Siaran Pers Pusat Studi Hukum dan Kebijakan Indonesia (PSHK)
Jakarta, 26 Juli 2022 – KNKS 2023 merupakan konferensi yang diselenggarakan oleh Pusat Studi Hukum dan Kebijakan Indonesia dan Sekolah Tinggi Hukum Indonesia Jentera (STH Indonesia Jentera), dan ini merupakan konferensi berskala nasional pertama yang diselenggarakan oleh PSHK.

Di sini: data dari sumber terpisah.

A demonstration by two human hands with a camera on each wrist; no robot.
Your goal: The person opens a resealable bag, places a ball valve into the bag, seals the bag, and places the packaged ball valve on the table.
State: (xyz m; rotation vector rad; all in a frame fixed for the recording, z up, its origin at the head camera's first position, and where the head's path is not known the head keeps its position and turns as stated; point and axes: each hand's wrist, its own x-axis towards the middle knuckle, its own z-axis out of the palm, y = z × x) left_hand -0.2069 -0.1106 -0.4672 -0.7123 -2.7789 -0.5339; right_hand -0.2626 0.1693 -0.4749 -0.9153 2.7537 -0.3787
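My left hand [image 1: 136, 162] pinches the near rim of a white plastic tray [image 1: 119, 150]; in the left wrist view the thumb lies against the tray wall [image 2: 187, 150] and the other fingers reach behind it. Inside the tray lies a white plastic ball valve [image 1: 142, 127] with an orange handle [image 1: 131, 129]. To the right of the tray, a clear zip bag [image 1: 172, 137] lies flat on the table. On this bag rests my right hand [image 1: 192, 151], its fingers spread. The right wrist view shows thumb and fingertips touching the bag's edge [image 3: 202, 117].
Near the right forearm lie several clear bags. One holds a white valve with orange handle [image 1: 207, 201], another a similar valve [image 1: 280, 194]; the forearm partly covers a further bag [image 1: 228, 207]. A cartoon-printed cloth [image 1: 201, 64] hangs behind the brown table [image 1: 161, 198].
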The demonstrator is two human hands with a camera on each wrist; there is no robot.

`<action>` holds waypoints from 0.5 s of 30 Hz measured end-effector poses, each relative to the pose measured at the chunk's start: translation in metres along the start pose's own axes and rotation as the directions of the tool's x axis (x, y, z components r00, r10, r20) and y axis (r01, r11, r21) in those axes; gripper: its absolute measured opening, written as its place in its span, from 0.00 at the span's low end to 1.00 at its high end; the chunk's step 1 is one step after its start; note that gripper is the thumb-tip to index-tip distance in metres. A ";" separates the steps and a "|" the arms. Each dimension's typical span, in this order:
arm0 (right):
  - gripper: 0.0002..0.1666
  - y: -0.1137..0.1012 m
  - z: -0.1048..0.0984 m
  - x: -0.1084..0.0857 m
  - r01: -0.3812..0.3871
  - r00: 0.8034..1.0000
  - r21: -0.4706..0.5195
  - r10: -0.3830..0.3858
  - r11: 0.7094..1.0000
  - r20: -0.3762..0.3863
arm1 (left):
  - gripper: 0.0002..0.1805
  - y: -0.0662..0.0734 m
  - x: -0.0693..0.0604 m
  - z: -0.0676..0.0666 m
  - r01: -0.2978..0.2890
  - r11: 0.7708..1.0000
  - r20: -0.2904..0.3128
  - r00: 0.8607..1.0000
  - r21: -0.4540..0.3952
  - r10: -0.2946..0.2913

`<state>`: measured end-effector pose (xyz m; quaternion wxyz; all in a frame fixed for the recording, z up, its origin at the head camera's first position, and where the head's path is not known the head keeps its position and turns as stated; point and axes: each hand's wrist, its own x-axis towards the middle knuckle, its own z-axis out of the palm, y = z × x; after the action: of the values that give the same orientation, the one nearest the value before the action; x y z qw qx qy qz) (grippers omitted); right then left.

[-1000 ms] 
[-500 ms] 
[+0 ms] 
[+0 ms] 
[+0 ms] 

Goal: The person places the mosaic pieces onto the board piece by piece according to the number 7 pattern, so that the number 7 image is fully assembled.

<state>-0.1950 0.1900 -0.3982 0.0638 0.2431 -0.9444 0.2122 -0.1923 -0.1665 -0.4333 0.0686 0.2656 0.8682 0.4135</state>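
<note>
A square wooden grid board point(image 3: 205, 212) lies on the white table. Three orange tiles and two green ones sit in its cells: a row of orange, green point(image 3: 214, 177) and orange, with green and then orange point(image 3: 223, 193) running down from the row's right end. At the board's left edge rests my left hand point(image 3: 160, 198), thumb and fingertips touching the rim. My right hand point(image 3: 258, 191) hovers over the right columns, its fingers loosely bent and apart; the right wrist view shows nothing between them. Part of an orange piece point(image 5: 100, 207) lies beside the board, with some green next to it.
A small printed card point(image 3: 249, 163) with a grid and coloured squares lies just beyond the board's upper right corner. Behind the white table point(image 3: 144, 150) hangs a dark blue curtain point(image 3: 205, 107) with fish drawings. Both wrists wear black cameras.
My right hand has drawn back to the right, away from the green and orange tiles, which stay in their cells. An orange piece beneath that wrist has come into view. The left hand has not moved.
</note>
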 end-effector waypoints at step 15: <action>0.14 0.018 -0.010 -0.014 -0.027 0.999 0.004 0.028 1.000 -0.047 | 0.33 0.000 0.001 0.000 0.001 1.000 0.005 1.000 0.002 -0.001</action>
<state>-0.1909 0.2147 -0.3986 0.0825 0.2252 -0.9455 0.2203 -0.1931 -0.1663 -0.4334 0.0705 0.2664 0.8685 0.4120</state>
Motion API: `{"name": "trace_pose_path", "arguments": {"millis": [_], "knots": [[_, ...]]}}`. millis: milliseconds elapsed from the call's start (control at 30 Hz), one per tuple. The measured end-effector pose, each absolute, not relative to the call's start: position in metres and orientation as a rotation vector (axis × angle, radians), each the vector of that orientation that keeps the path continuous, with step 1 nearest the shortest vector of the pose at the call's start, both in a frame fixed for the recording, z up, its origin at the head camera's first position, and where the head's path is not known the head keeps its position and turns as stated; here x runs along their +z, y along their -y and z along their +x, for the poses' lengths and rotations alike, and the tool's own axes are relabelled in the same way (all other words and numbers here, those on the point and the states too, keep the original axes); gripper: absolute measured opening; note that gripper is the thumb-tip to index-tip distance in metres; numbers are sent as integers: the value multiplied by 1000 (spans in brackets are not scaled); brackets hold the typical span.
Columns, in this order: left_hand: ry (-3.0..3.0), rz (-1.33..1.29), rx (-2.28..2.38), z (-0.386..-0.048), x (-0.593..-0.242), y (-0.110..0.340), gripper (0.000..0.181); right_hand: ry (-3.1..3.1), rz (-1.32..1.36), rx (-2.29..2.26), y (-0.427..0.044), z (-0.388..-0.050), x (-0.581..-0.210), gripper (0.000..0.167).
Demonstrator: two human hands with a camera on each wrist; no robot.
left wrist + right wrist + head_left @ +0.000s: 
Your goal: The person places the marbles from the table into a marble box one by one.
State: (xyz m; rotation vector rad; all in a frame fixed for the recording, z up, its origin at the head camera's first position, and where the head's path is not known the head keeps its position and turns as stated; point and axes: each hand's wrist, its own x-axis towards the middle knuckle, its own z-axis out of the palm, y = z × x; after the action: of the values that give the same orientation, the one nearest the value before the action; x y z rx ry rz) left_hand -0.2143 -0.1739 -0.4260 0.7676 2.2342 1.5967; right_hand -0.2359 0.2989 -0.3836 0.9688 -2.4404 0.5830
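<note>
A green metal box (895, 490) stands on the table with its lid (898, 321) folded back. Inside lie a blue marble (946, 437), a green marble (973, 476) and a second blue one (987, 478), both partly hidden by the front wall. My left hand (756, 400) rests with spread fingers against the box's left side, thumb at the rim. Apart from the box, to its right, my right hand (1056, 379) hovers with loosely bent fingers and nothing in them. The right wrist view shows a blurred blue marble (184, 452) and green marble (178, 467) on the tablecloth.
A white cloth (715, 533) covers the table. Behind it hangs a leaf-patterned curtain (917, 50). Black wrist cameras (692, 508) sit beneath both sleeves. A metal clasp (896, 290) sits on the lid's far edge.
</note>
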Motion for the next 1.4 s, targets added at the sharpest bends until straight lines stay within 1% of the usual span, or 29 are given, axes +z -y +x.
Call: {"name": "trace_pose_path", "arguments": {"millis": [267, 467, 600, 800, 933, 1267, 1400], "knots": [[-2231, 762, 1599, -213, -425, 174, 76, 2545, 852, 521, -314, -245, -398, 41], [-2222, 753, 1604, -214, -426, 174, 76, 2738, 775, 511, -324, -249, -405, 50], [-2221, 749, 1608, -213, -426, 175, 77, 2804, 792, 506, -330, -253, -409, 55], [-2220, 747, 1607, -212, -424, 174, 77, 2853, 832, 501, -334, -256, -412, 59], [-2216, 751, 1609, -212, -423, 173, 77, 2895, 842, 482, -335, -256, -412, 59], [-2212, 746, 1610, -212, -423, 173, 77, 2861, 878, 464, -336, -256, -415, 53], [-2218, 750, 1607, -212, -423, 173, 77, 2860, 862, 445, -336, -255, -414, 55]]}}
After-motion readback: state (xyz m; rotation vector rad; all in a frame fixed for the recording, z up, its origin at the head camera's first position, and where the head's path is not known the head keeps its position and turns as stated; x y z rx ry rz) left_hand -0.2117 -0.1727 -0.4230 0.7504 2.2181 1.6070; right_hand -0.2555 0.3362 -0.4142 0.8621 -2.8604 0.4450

Gagasan untuk menyelenggarakan konferensi bertema kebebasan sipil tak muncul baru-baru ini. Sedikit mundur ke belakang, akhir tahun lalu, PSHK baru saja meluncurkan laporan studi tentang kerangka hukum ruang gerak masyarakat sipil atau civic space. Studi tersebut berusaha mengidentifikasi dan memetakan berbagai perangkat regulasi yang berpotensi mempersempit dan mengekang ruang gerak masyarakat sipil di Indonesia, atau sebaliknya.
Konferensi Nasional Kebebasan Sipil ini ditujukan untuk mempertemukan gagasan dari para aktor masyarakat sipil dengan pengambil kebijakan dalam merespons situasi penyempitan ruang gerak masyarakat sipil dan ancaman terhadap kebebasan sipil. Tema besar yang dipilih pada konferensi ini, “25 Tahun Merawat Kebebasan”, menjadi harapan bahwa ketika membincangkan kebebasan sipil, meskipun dihadapkan pada beragam gejala kemunduran demokrasi, optimisme tetap harus hadir bahwa tren penyempitan ruang gerak masyarakat sipil suatu hari nanti akan tergantikan oleh upaya peluasan ruang gerak tersebut.
KNKS 2023 ini dibuka dengan pidato kunci oleh Dr. Herlambang P. Wiratraman yang menyampaikan pidato akademik mengenai “Kebebasan Sipil dan Politik Hukum di Era Pemanipulasian”, dalam pidato kuncinya, Dr. Herlambang menegaskan bahwa akar masalah kebebasan sipil di Indonesia terhubung kuat dengan sejauh mana pengaruh sistem politik kartel, yang memberi jalan bagi politik oligarki yang melekat. Di titik ini, sistematik menghilangkan keadaban politik, nir visi etis, dan sekaligus tak canggung menggadaikan integritas.
Konferensi dilanjutkan dengan diskusi publik dengan pembicara Atnike Evi Sigiro (Ketua Komnas HAM) yang menyampaikan mengenai catatan Komnas HAM terhadap kebebasan sipil di Indonesia Pasca Reformasi 25 tahun reformasi, Haris Azhar (Pendiri Lokataru Foundation) yang menyampaikan terkait dinamika hak berekspresi, berpendapat, berserikat, dan berkumpul pasca 25 tahun reformasi, Asfinawati (Pengajar STH Indonesia Jentera) yang menyampaikan mengenai dinamika pelindungan terhadap pembela HAM pasca 25 tahun reformasi, dan pembicara terkahir Fajri Nursyamsi (Deputi Direktur Eksekutif PSHK) yang memeparkan mengenai dinamika partisipasi publik pasca 25 tahun reformasi. Diskusi publik tersebut dimoderatori oleh Evi Mariani (Pendiri dan Pemimpin Umum Project Multatuli).
Perjalanan menuju konferensi hari ini diawali dengan pengumpulan judul dan abstrak dari para calon peserta. Total 173 abstrak terkumpul, dengan rentang pengirim abstrak mulai dari pengajar psikologi di Aceh hingga akademisi hukum di Maluku, dari aktivis BEM universitas di Bali hingga mahasiswa pascasarjana di Korea Selatan dan Hungaria. Proses seleksi yang dilakukan berhasil menyaring 23 makalah terpilih untuk dipresentasikan dalam sesi diskusi paralel.
Konferensi ini merupakan yang pertama kali diselenggarakan oleh PSHK, namun harapannya konferensi ini bukan menjadi satu-satunya. Harapannya, konferensi ini menjadi pemicu bagi kampus, fakultas hukum, maupun lembaga-lembaga riset untuk menyelenggarakan forum serupa, untuk memperkaya diskursus serta gagasan terkait isu-isu demokrasi, khususnya kebebasan sipil.